Hudson’s Bay Company (HBC) confirms theft of payment card details at its Saks Fifth Avenue, Saks OFF 5TH, and Lord & Taylor stores in North America. Over five million Saks and Lord and Taylor shoppers’ credit card or debit card numbers are disclosed. The fraudulent activity took place at the said retail chains' in-store POS terminals.
The already submerged off-line retail market is hit with the blow. The theft of 5 million cardholders’ numbers is one of the largest and the most threatening retail data hack.
The Canadian business group, HBC stated that it has taken the remedial steps in the preview of the cyber attack. The investigation is on-going and the company will let know the affected customers, once it gets complete clarity and evidence on the data theft. Moreover, Hudson’s Bay Company agrees to provide free identity protection services, including credit and web monitoring to those impacted. It added that Social Security or Social Insurance numbers, driver’s license numbers, or PINs remain unaffected in this data breach.
Fortunately, the online shopping platforms of the duped retail chains and other stores, namely Hudson’s Bay, GaleriaKaufhof, Home Outfitters, HBC Europe and Gilt.com have not come under the scanner.
Saks Fifth Avenue, Lord & Taylor Data Theft
According to Gemini Advisory, the leading research firm in cracking down Deep and Dark Web activities first notified about Saks and Lord & Taylor data breach. Through preliminary analysis and cross-checking with large financial institutions, Gemini confirmed that the hacking syndicate JokerStash, known as Fin7 is behind Saks Fifth Avenue, Saks OFF 5TH and Lord & Taylor data hack, which has also given it code name: BIGBADABOOM-2.
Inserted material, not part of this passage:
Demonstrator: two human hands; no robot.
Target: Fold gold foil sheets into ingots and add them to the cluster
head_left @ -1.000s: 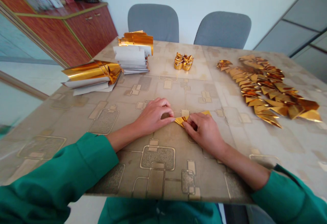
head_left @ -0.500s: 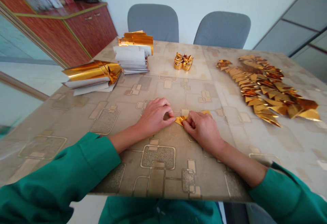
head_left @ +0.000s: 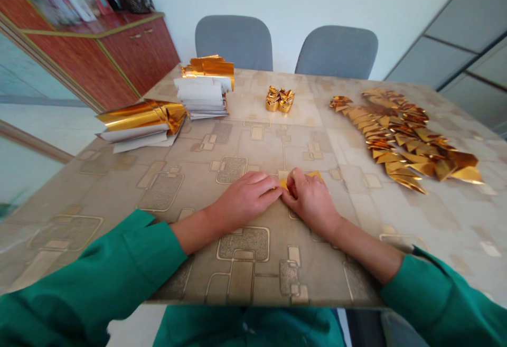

Fin7 is the infamous organization for hacking renowned retailers like Whole Foods, Chipotle, Omni Hotels & Resorts, Trump Hotels, and others. Prima facie, it appears that the hacking syndicate started phishing Saks Fifth Avenue, Saks OFF 5TH and Lord & Taylor data from May 2017 to present. The entire network of Lord & Taylor stores and 83 Saks Fifth Avenue stores in the US along with 3 stores located in Canada are affected. Majority of the leaked payment card details belong to New Jersey and New York locations.
Out of 5 million cardholders’ numbers, Fin 7 has put 125,000 records on trade. Presently, it has announced the sale of 35,000 card records of Saks Fifth Avenue and 90,000 details for Lord & Taylor. This is a common trend to release the hacked data in parts rather than a complete bulk in order to avoid legal complications.
It is reassuring that the American and Canadian have strengthened the anti-fraud detective capabilities. However, HBC has requested its shoppers to monitor their card activities on a continuous basis to prevent probable damage. Gemini suggested the customers set up the transaction alert for every card payment.